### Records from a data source
--- START ---
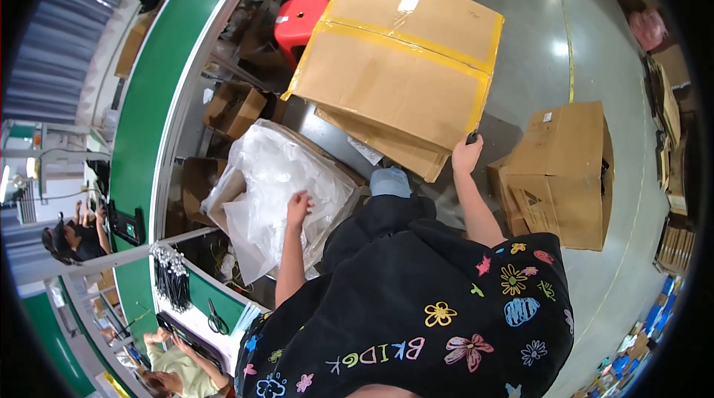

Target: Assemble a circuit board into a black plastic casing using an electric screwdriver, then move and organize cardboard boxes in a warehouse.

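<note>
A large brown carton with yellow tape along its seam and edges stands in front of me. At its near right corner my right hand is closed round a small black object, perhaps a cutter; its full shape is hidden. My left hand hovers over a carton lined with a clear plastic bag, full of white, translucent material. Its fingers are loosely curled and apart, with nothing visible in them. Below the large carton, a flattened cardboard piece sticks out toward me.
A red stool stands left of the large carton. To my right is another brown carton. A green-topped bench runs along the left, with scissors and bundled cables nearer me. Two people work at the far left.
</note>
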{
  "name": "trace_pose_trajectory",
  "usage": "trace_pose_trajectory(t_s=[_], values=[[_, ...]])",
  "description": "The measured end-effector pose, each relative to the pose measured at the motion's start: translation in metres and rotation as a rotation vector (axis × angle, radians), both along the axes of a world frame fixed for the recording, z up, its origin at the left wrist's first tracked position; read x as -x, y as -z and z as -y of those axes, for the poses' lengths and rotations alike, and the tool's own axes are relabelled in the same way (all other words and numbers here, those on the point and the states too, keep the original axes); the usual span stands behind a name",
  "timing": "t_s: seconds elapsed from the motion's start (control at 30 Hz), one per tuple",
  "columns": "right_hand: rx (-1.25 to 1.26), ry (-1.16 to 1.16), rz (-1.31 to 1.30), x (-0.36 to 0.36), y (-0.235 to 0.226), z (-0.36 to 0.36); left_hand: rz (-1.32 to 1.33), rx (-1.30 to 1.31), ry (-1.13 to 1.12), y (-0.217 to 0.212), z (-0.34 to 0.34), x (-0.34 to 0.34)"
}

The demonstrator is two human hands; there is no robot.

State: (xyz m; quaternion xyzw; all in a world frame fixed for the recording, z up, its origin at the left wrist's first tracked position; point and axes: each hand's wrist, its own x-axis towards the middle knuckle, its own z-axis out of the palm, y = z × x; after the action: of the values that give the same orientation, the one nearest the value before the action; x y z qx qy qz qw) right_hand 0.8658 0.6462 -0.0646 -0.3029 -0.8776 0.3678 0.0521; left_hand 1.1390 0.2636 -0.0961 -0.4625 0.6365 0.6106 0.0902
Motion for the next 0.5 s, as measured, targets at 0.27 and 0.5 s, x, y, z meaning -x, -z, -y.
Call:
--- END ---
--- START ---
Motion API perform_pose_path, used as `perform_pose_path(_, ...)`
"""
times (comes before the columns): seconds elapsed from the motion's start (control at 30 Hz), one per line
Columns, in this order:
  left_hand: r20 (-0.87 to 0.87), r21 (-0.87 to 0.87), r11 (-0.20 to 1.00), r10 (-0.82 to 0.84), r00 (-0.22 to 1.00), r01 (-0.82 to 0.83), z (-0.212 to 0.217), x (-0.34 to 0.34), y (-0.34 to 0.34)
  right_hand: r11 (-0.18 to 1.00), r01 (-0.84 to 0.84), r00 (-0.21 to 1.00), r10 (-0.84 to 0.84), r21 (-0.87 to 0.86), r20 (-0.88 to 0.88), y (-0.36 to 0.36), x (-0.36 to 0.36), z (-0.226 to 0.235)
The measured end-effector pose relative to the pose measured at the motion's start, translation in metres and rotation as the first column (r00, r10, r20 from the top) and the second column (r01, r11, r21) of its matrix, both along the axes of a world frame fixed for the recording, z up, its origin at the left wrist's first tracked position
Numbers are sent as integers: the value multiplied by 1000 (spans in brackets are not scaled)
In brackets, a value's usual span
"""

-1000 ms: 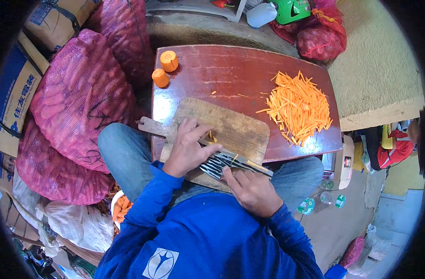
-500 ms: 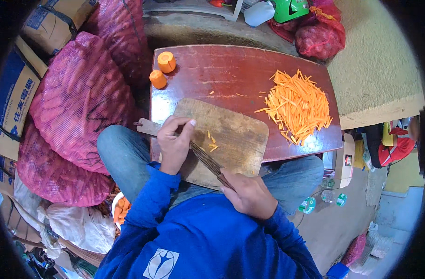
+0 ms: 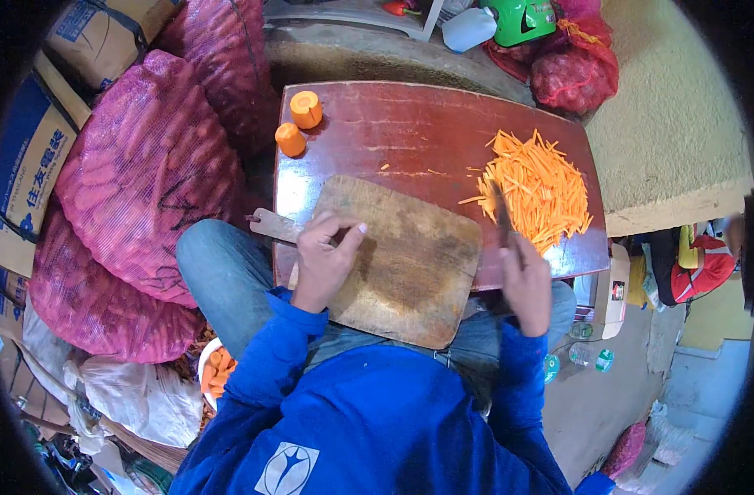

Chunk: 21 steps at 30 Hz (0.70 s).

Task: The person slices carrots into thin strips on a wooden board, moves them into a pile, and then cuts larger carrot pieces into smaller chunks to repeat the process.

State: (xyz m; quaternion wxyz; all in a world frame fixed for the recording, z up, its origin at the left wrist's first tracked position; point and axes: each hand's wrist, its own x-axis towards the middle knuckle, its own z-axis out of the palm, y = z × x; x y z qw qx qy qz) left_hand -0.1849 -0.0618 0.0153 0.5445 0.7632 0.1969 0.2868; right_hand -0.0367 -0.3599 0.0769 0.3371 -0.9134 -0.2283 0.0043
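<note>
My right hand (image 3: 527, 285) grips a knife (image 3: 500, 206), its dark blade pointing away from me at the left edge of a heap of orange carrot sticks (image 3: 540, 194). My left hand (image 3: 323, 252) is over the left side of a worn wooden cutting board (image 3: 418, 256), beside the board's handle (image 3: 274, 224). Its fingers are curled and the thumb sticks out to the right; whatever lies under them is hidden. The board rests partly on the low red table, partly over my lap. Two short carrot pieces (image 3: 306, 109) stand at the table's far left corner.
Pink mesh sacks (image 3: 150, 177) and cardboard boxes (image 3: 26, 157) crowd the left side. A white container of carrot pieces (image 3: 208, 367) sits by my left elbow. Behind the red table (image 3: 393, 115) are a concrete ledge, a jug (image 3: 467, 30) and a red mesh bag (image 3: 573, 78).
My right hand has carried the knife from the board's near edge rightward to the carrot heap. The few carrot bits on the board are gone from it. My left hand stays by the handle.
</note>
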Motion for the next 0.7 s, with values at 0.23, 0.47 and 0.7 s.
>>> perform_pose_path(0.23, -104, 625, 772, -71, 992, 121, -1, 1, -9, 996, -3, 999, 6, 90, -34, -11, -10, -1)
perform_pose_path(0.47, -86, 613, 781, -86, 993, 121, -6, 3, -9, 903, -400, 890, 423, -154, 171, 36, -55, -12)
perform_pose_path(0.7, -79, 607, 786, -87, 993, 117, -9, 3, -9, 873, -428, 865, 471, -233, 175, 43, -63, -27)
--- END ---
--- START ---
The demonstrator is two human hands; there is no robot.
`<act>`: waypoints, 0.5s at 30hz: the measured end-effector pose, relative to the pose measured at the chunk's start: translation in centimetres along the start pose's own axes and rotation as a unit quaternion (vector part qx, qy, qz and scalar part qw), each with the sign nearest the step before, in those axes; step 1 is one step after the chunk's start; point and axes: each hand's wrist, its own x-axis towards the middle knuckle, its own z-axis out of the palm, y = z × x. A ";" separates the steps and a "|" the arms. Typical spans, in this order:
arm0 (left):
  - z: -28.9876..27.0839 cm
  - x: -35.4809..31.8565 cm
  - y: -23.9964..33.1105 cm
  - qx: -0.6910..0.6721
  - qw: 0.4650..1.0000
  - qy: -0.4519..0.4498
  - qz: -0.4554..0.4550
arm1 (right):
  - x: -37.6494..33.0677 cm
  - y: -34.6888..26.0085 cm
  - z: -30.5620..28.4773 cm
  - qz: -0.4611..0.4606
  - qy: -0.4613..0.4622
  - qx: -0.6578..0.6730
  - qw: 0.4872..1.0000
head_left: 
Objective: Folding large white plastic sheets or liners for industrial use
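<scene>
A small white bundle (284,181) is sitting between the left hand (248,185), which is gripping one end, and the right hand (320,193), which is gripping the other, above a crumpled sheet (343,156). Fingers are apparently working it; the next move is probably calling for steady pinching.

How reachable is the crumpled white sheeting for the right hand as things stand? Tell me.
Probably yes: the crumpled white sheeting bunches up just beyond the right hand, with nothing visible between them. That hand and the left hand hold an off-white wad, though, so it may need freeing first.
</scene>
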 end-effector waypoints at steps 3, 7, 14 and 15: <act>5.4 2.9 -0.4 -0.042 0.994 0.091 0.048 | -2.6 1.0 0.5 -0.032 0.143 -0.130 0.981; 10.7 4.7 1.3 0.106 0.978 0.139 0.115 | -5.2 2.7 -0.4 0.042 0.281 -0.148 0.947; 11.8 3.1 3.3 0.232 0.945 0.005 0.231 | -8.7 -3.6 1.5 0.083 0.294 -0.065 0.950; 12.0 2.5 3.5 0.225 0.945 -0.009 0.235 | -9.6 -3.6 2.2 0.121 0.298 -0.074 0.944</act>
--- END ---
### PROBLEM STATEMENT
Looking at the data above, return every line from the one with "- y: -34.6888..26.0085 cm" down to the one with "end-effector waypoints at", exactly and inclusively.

### EXERCISE SOLUTION
  - y: -34.6888..26.0085 cm
  - z: -30.5620..28.4773 cm
  - qz: -0.4611..0.4606
  - qy: -0.4613..0.4622
  - qx: -0.6578..0.6730
  - qw: 0.4872..1.0000
head_left: 
Objective: Folding large white plastic sheets or liners for industrial use
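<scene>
A small white bundle (284,181) is sitting between the left hand (248,185), which is gripping one end, and the right hand (320,193), which is gripping the other, above a crumpled sheet (343,156). Fingers are apparently working it; the next move is probably calling for steady pinching.

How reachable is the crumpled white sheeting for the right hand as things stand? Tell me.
Probably yes: the crumpled white sheeting bunches up just beyond the right hand, with nothing visible between them. That hand and the left hand hold an off-white wad, though, so it may need freeing first.
</scene>
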 end-effector waypoints at steps 3, 7, 14 and 15: <act>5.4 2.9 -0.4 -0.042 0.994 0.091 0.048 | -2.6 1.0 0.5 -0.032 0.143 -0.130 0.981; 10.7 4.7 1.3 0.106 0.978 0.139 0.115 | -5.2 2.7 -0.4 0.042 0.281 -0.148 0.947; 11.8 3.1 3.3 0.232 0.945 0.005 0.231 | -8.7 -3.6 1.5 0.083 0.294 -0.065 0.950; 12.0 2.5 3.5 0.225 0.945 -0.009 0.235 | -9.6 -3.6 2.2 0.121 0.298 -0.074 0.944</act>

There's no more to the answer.